No te juzgaré, Gatito.

—¡Déjate de bromas!

¡¿Puedes dejar de hacer el tonto durante cinco malditos minutos?!

Rachel no dijo una palabra más; se levantó y se marchó, buscando dónde se habían llevado los hombres a Elise.

—De acuerdo, Leo.

¡Te importaría ponerme al día de tu plan maestro!

¿Por qué no simplemente matarla y acabar con todo?

Un brillo oscuro destelló en los ojos de Leo; el verde esmeralda parpadeó con un ominoso rojo carmesí.

—La soltamos sin lengua, la dejamos vagar por las calles presa del pánico mientras tú, Horo, vuelves con tu familia, les das su lengua y tu «prueba».

Que la cazadora sea cazada por su propia familia.

La mirada de Lily se llenó de preocupación.

Leo había respondido de repente con una sugerencia cruel y desalmada.

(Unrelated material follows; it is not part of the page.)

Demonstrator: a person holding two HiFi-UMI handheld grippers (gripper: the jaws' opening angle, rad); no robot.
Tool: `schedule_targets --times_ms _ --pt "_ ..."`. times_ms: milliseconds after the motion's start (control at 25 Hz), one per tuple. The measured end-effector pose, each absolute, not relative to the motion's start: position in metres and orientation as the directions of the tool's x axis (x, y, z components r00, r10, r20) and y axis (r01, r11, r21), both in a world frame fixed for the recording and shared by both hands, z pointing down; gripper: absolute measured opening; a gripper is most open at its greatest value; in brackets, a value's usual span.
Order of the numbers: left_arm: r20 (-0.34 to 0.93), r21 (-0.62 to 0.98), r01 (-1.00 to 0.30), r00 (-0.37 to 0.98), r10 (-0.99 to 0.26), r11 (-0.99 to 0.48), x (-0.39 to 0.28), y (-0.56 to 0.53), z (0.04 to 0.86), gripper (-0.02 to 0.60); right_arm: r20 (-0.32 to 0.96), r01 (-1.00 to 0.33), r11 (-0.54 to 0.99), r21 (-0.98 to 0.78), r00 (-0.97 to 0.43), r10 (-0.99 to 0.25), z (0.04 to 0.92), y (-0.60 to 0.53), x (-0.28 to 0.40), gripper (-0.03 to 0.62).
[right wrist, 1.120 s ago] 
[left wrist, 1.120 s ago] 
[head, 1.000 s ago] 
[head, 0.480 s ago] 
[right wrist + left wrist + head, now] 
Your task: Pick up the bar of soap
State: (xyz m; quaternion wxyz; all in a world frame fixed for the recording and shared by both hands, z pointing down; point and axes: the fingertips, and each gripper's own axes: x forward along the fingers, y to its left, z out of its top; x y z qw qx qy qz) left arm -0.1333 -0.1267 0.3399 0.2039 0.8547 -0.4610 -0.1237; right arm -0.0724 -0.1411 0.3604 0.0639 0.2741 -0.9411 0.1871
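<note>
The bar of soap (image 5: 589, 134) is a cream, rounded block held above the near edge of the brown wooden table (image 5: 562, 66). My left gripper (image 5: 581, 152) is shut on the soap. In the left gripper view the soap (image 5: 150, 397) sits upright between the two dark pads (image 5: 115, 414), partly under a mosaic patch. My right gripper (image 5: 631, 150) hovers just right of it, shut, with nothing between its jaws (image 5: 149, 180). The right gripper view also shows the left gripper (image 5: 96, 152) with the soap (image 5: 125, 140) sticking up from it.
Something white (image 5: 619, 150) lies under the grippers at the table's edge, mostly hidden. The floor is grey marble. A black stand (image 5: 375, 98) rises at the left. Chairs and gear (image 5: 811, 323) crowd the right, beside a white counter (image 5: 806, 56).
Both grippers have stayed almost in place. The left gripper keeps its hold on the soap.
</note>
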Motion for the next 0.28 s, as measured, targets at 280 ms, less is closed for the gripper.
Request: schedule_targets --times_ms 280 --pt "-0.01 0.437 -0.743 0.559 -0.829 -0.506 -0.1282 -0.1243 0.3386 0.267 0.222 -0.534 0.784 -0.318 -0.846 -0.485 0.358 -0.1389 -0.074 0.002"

Horo, por otro lado, estaba asombrado.

Reconocía que no se le daba bien hacer planes para sí mismo, ya que su instinto de supervivencia estaba por los suelos.

La sugerencia de Leo era oscura y poética.

«Leo…».

Leo negó con la cabeza al sentir un ruido familiar dentro de su cabeza.

Debía de estar imaginándoselo.

«Leo…».

«¿Otra vez?

¡Debo de estar volviéndome loco!

¡Esa voz es imposible!».

«¡LEO!

¡¿Puedes oírme?!».

«Puedo oírte…, Astra».

De alguna manera, un PNJ del juego estaba ahora en su cabeza.